Material for this task Start Marker

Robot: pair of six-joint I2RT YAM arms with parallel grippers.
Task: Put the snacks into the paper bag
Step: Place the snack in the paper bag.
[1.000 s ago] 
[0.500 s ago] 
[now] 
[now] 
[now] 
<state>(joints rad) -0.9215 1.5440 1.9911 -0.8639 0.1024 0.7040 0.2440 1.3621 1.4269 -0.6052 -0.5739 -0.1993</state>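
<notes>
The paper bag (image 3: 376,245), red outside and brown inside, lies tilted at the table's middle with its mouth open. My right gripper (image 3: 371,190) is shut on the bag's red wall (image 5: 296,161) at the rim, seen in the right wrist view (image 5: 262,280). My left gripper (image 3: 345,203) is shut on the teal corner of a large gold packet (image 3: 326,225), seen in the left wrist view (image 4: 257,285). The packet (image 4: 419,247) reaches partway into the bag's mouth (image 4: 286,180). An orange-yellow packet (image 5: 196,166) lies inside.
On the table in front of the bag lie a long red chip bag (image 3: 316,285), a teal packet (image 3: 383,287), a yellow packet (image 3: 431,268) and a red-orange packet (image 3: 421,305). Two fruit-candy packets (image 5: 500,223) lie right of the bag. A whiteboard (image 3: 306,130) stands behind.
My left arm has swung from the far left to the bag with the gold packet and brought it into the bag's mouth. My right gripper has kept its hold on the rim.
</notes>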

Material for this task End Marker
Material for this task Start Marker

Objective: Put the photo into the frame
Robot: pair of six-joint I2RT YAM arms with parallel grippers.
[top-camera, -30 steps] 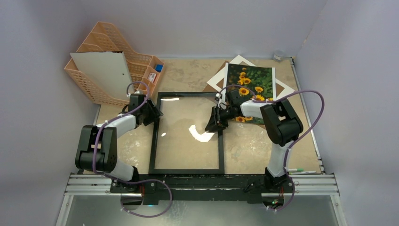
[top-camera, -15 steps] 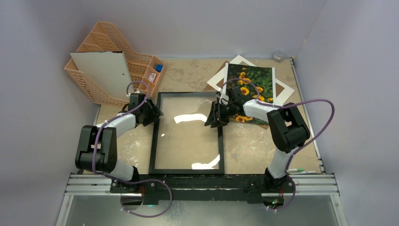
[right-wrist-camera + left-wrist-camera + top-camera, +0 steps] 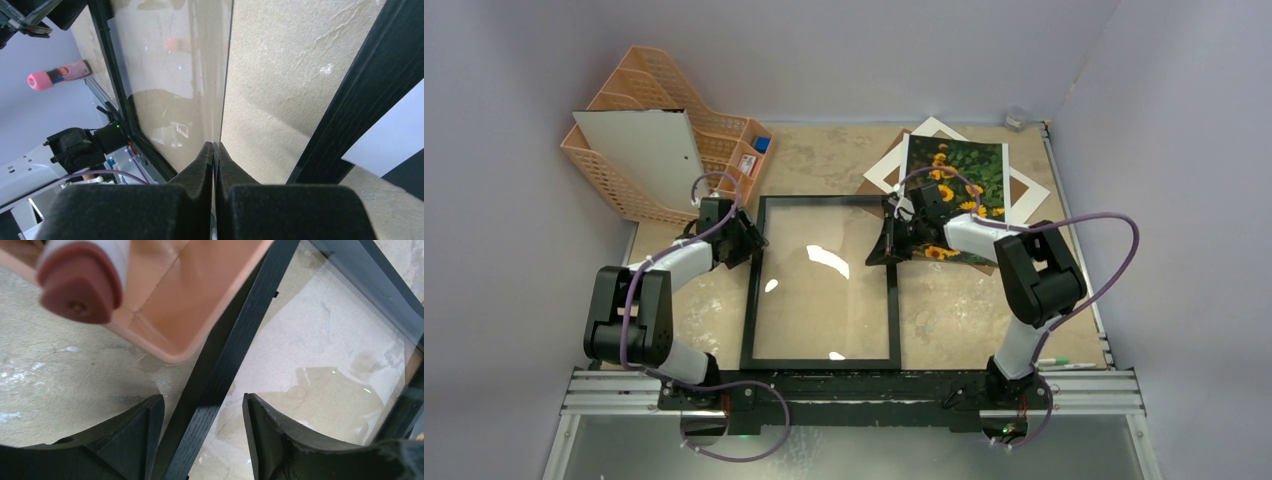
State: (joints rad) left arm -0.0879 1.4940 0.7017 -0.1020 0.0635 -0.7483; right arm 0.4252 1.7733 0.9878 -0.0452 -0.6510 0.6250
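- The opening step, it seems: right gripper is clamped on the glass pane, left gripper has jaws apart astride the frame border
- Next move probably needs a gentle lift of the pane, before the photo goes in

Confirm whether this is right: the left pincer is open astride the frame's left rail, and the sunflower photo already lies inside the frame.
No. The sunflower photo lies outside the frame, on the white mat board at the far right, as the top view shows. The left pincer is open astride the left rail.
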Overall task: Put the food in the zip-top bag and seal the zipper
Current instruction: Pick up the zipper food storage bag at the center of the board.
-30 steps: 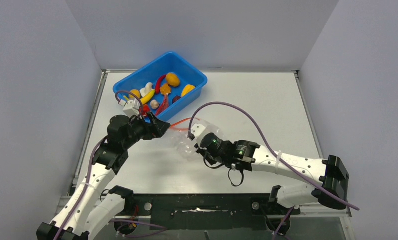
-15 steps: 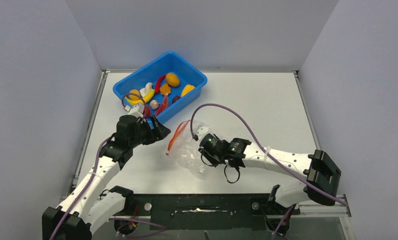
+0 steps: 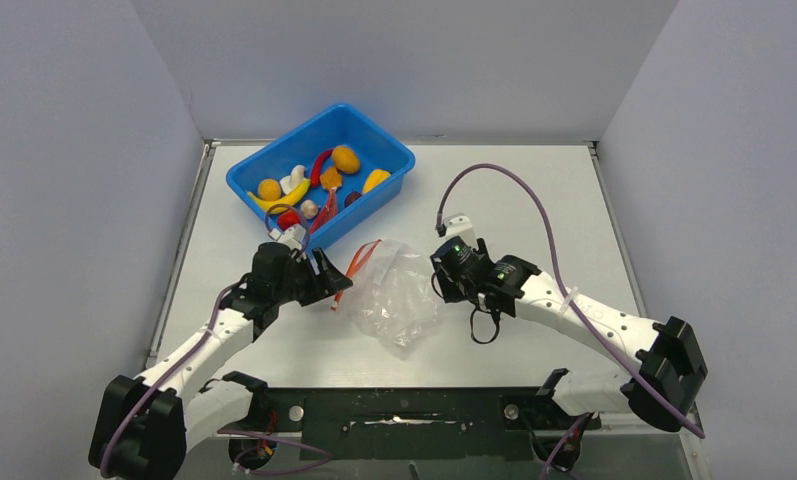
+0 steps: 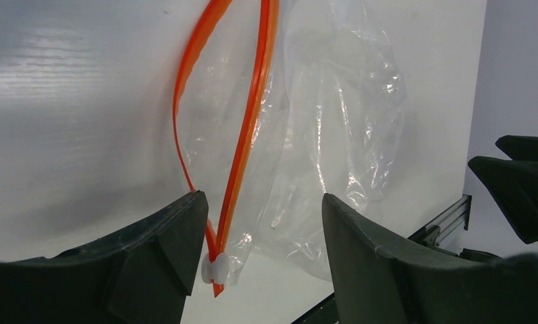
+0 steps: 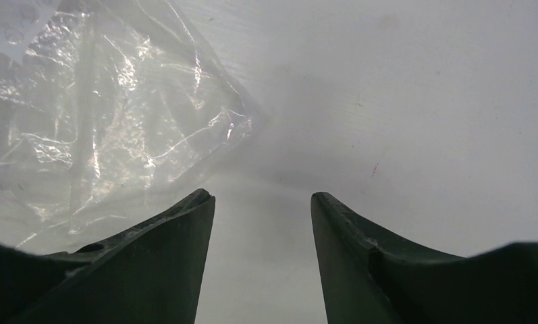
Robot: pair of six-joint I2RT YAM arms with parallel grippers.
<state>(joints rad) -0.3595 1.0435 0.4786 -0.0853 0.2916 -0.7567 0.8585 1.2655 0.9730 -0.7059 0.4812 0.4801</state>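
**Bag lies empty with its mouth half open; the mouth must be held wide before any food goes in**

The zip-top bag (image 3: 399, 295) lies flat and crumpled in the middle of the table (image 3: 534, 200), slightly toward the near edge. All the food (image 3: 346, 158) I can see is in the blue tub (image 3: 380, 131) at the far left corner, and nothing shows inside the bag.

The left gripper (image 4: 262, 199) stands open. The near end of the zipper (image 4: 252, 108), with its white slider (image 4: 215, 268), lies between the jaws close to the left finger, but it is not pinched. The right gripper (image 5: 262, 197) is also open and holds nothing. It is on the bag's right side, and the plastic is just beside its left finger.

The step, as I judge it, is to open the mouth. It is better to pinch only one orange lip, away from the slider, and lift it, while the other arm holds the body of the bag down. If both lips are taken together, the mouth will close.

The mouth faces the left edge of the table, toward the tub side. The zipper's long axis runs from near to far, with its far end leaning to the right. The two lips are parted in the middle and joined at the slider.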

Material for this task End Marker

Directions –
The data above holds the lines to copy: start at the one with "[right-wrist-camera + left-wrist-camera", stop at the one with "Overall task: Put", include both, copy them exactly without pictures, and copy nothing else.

Reply –
[right-wrist-camera + left-wrist-camera + top-camera, +0 steps] 
State: (joints rad) left arm -0.0879 1.4940 0.7017 -0.1020 0.0635 -0.7483; right arm 0.4252 1.7733 0.9878 -0.0452 -0.6510 0.6250
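- The opening step, it seems: right gripper is clamped on the glass pane, left gripper has jaws apart astride the frame border
- Next move probably needs a gentle lift of the pane, before the photo goes in

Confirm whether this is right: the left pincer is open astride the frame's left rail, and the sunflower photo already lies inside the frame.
No. The sunflower photo lies outside the frame, on the white mat board at the far right, as the top view shows. The left pincer is open astride the left rail.
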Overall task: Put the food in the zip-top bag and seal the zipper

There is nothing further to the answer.